De sociale welvaartsstaat

Bij het lezen van die portretten blijkt enerzijds hoezeer het engagement van deze generatie de basis heeft gelegd voor de latere structurele en grootschalige uitbouw van een sociale bescherming in onze westerse welvaartstaten. Hun projecten waren de blauwdruk voor sociale huisvesting, sociaal krediet, sociale zekerheid, arbeidswetgeving, modern verplicht onderwijs, … Maar je ziet ook hoe kleinschalig hun projecten waren. De reële impact was beperkt. De achterliggende idee bleef om de arbeiders via deze projectjes uit de armoede te halen door er, naar hun eigen wereldbeeld, goede burgers van te maken: burgers die eigenaar werden van hun eigen arbeidershuis, die zelf sparen voor hun oude dag, die hun kinderen naar school sturen, die zelf lenen via een coöperatieve bank om te ondernemen (iedereen kapitalist dus, naar de woorden van de hongaarse homme orchestre Ignatz Horn). Dit typisch moreel bevoogdend of emanciperend aspect, naargelang de achterliggende intentie, is inderdaad een belangrijk bestanddeel van onze welvaartsstaat geworden en gebleven. Maar we weten ook dat het de massale staatsinterventie was, financieel en via wetgeving, die naast eigen inbreng van werknemers en verantwoordelijkheid van werkgevers, de doorslag heeft gegeven na 1886.

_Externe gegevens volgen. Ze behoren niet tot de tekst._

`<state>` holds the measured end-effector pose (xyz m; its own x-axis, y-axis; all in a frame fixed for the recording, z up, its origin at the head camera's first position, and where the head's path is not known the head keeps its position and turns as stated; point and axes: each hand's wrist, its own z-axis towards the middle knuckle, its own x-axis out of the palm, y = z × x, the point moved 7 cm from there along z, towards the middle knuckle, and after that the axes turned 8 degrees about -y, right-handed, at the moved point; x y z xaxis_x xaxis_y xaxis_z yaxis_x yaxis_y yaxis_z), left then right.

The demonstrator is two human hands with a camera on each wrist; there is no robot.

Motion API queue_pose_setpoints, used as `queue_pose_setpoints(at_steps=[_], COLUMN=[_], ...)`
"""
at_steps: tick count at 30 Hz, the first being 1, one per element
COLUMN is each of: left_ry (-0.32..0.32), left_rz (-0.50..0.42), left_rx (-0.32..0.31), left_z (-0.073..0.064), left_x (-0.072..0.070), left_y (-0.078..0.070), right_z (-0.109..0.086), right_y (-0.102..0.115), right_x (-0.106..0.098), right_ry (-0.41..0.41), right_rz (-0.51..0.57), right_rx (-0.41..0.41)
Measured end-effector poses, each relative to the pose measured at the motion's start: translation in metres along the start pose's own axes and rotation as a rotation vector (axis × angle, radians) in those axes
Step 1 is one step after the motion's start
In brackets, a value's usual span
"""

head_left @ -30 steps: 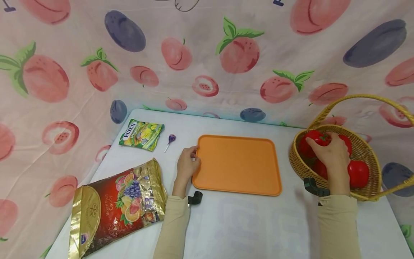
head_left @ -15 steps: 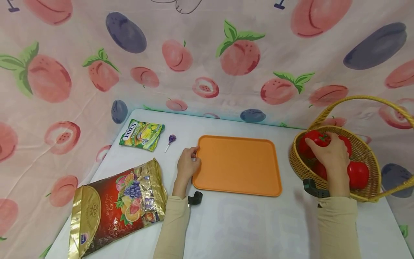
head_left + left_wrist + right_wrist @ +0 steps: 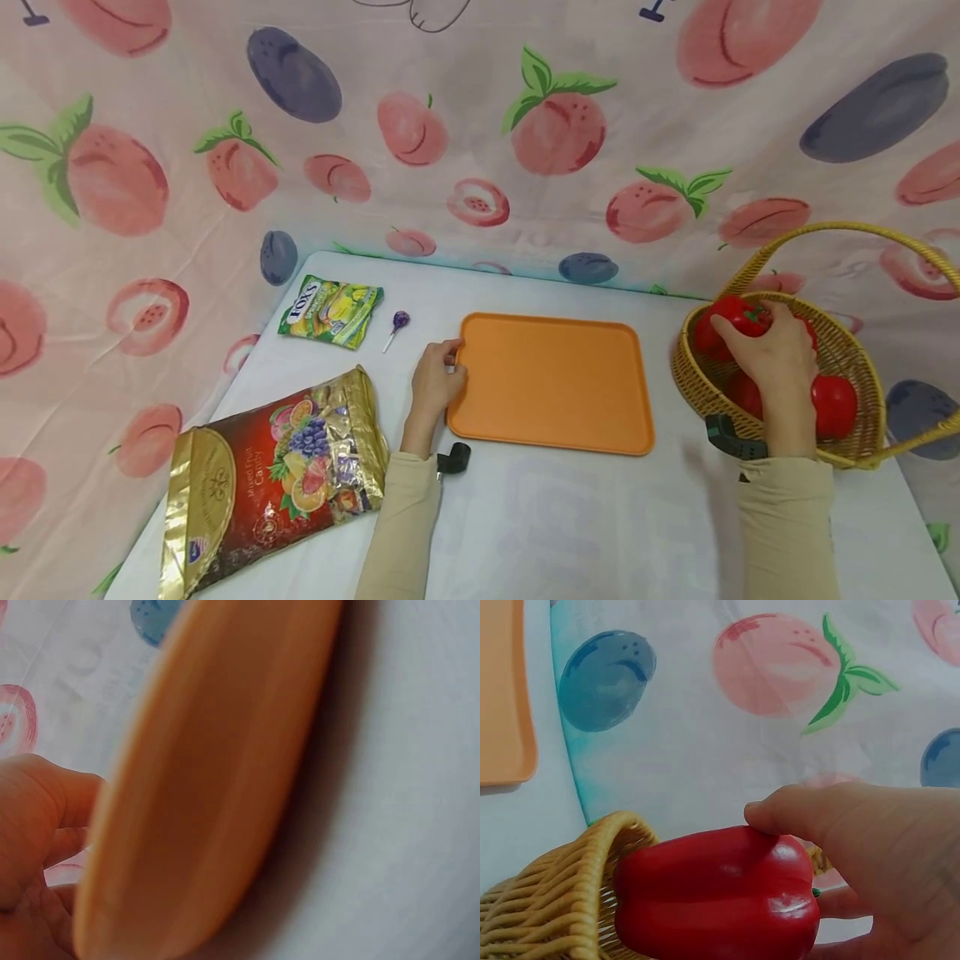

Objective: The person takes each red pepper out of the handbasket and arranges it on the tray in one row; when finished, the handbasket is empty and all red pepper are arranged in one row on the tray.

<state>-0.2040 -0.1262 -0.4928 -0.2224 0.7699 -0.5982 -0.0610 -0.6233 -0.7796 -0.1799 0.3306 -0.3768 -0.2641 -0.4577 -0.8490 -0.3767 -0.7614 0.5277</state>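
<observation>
In the head view my right hand (image 3: 780, 350) is inside the wicker basket (image 3: 693, 379) at the right, gripping a red bell pepper (image 3: 723, 325). The right wrist view shows this bell pepper (image 3: 716, 896) lying sideways, the thumb on its upper side near the stem end and other fingers behind that end. More red peppers (image 3: 834, 407) lie beneath and beside the hand, partly covered by it. My left hand (image 3: 437, 379) holds the left rim of an orange tray (image 3: 551, 383), thumb and fingers at the edge. Nothing lies on the tray.
Left of the tray are a lollipop (image 3: 399, 322), a green FOX'S candy bag (image 3: 330, 312) and a large red-and-gold mixed fruit candy bag (image 3: 277, 479). The basket's tall handle (image 3: 847, 225) arches over its opening. Fruit-printed cloth (image 3: 480, 125) hangs behind the white table.
My right hand and the bell pepper in it have shifted very slightly up and to the right within the basket. The left hand stays at the tray's edge.
</observation>
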Motion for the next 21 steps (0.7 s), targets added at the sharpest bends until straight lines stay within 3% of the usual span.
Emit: queue_pose_setpoints(at_steps=[8, 21], left_ry=[-0.008, -0.004], left_rz=[-0.012, -0.012], left_rx=[0.017, 0.006], left_z=[0.0, 0.0], left_x=[-0.001, 0.001], left_y=[-0.002, 0.002], right_z=[-0.003, -0.004], right_y=[0.01, 0.02], right_x=[-0.007, -0.003], right_ry=[-0.057, -0.028], right_rz=[0.014, 0.005], right_rx=[-0.035, -0.041])
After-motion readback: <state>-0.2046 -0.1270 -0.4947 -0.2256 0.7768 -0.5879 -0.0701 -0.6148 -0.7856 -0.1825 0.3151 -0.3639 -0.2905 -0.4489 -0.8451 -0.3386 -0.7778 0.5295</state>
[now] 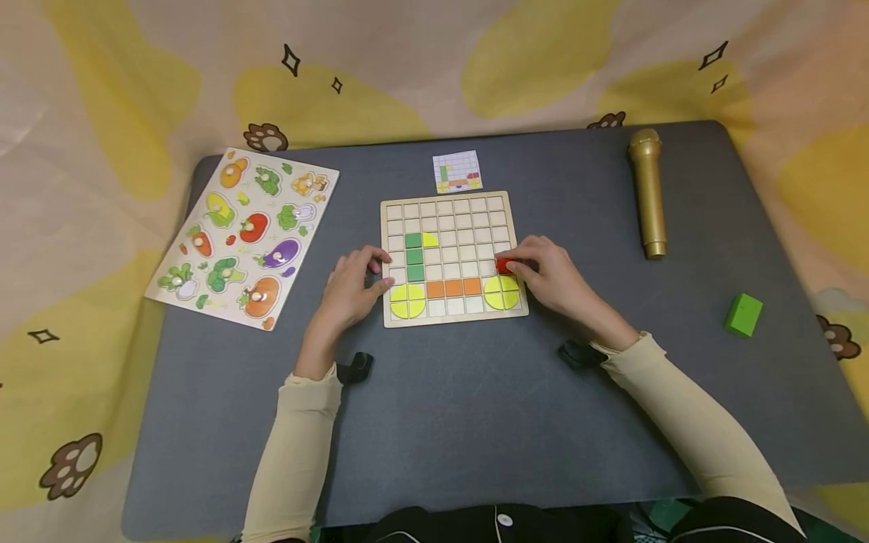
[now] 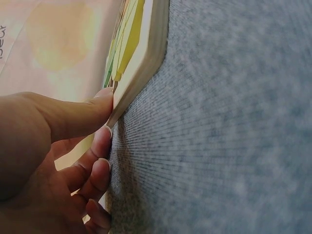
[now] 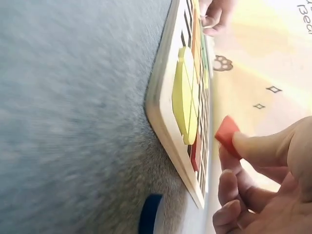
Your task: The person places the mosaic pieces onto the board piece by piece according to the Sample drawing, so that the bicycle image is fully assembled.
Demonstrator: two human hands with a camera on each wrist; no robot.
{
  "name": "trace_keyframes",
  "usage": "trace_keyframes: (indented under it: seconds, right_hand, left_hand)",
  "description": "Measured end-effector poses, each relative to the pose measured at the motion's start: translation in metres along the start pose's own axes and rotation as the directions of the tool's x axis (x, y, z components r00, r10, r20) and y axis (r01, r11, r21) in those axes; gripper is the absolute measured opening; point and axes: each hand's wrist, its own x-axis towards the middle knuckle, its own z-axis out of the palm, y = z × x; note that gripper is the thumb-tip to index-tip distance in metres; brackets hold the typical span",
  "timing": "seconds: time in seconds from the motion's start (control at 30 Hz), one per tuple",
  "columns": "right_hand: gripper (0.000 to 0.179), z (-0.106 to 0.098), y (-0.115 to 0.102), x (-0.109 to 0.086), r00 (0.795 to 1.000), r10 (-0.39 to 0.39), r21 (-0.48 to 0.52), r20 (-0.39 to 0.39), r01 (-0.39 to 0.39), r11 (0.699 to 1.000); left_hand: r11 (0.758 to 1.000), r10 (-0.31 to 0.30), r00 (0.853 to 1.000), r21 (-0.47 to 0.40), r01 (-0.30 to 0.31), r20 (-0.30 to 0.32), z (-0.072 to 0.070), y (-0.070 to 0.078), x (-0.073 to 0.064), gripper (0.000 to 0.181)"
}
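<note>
A wooden grid board (image 1: 452,320) lies on the grey table, holding green squares (image 1: 415,256), orange squares (image 1: 453,287) and yellow quarter-round pieces (image 1: 501,292). My left hand (image 1: 349,290) rests at the board's left edge, thumb and fingertips touching the rim, thumb and index spread apart. Over the board's right side my right hand (image 1: 553,275) pinches a small red piece (image 3: 228,135) between thumb and finger. In the right wrist view that piece is above the board, and another red piece (image 3: 196,155) sits in the grid beside the yellow ones.
A small pattern card (image 1: 457,172) lies behind the board. The vegetable puzzle (image 1: 244,241) is at the left. A gold microphone (image 1: 649,192) and a green block (image 1: 744,315) are at the right. A blue curved piece (image 3: 150,214) shows near the board in the right wrist view.
</note>
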Motion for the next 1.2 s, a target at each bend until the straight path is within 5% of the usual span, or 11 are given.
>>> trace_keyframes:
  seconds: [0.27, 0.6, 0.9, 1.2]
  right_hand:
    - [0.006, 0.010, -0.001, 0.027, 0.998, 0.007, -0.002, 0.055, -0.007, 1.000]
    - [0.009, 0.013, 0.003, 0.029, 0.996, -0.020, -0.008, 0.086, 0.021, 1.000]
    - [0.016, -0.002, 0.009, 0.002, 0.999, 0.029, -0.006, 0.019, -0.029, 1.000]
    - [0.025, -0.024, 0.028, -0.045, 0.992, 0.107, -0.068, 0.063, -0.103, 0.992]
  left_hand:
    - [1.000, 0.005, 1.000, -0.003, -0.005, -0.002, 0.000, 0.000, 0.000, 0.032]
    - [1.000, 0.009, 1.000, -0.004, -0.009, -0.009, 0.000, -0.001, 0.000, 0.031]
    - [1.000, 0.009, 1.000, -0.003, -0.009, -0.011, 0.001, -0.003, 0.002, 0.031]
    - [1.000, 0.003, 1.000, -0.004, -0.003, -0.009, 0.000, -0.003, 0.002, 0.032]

Het sociaal-liberalisme uit de XIXe eeuw – de tijdgenoten spraken liever over progressief of radicaal liberalisme – is zodoende een belangrijke speler in de uitbouw van onze sociale welvaartsstaat. Dit boek draagt bij tot een beter beeld van een aantal mensen die dit vorm gaven. Als Willemsfonds maken wij integraal deel uit van dit verhaal.